Anyone know some good books on the Inquisitions of the Catholic Church? Are Henry C. Lea's three volumes worth the read?

It's not pop history at all but my attitude is: start medieval so you get the right context. Hamilton's The medieval inquisition is the classic scholarly text but it's kind of hard to get without a good library. Same for The formation of a persecuting society by Moore. Repression of Heresy in Medieval Germany is an extremely good German case study and seems to be available cheaply used; it's also quite short.

Disinterested
Jun 29, 2011

You look like you're still raking it in. Still killing 'em?

mdemone posted:

I just finished Blitzed: Drugs in the Third Reich. It's exactly what it says it is, and a really fascinating read because the author dug into documents and Hitler's medical file cards from his personal doctor, really went the whole nine yards.

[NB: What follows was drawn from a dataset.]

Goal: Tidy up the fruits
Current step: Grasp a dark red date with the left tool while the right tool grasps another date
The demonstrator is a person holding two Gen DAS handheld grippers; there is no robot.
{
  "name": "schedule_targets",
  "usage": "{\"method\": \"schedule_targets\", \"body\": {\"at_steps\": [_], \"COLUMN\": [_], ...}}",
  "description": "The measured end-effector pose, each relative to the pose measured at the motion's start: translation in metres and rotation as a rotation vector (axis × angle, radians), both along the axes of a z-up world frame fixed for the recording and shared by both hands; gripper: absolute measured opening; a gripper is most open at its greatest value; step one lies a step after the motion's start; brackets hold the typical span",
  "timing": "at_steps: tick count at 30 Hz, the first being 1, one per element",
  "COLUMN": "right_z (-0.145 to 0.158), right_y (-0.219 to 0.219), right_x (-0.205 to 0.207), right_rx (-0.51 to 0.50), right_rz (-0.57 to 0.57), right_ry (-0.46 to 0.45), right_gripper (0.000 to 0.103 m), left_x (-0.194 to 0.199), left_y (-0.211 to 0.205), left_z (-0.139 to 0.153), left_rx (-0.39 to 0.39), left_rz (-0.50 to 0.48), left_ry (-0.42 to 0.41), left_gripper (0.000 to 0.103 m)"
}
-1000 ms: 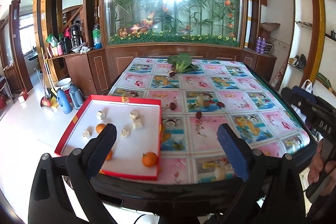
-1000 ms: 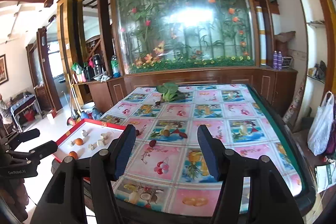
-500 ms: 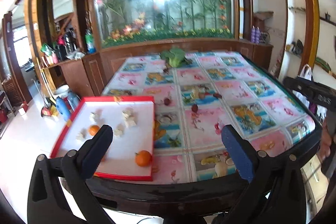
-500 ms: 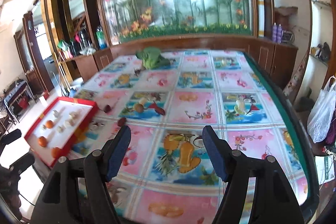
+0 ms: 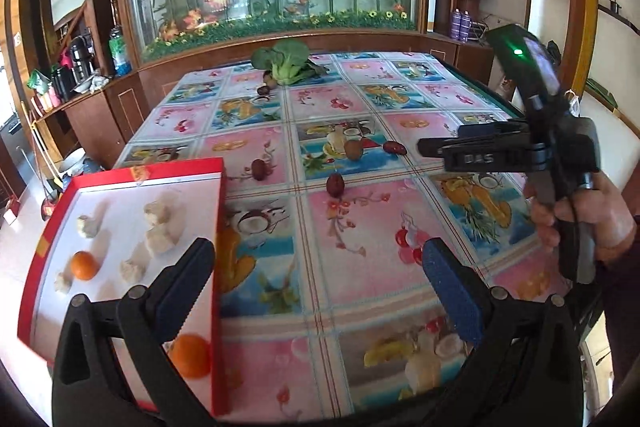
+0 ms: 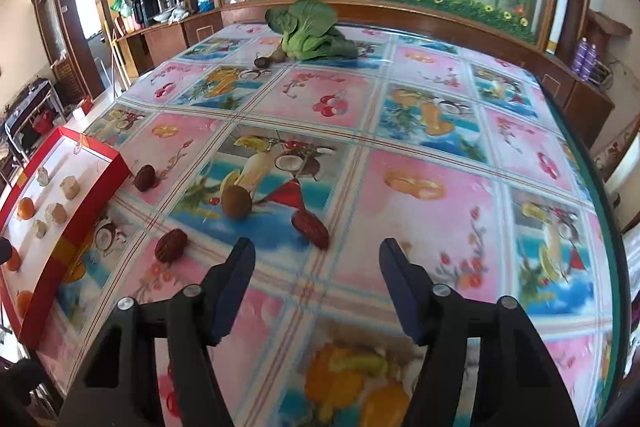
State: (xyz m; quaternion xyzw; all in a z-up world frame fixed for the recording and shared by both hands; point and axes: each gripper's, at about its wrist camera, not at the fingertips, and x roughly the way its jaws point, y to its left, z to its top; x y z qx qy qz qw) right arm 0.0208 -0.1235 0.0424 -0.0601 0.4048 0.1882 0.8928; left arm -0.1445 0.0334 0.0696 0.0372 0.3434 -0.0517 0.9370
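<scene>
A red-rimmed white tray [image 5: 132, 175] sits at the table's front left and holds oranges [image 5: 84, 265] and pale lumps [image 5: 160, 239]. A brown kiwi [image 6: 236, 201] and dark red dates [image 6: 310, 225] [image 6: 171, 245] [image 6: 144, 177] lie loose on the fruit-print tablecloth. My right gripper [image 6: 317, 259] is open and empty, low over the cloth just short of a date. My left gripper [image 5: 318, 263] is open and empty above the front edge, its left finger over the tray. The right gripper also shows in the left wrist view [image 5: 500, 147].
A green leafy vegetable [image 6: 312, 33] lies at the far end with a small dark fruit [image 6: 262, 62] beside it. Wooden cabinets and a flower-painted glass wall stand behind the table. The table's green edge [image 6: 600, 187] runs along the right.
Both grippers have moved forward and down over the table. The right gripper has come much closer to the kiwi and dates. Both stay open.
</scene>
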Motion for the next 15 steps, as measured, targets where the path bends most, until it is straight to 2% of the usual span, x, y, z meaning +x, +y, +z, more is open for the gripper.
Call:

It's a quick read and super interesting if you care about that sort of thing. Apparently the Blitzkrieg only worked because the Germans were hopped up on crystal meth and drove tanks straight to the Atlantic coast without stopping to sleep for four days, before the Allies could basically get their pants on.

Hitler himself only took the relatively small amounts of meth that were in his vitamin bars, but he had a huge opioid addiction in the bunker years and started having his nose swabbed with cocaine near the end.

He only gave the Halt order (allowing the Allies to escape through Dunkirk) because he was high as poo poo and paranoid that his military was getting the credit instead of him.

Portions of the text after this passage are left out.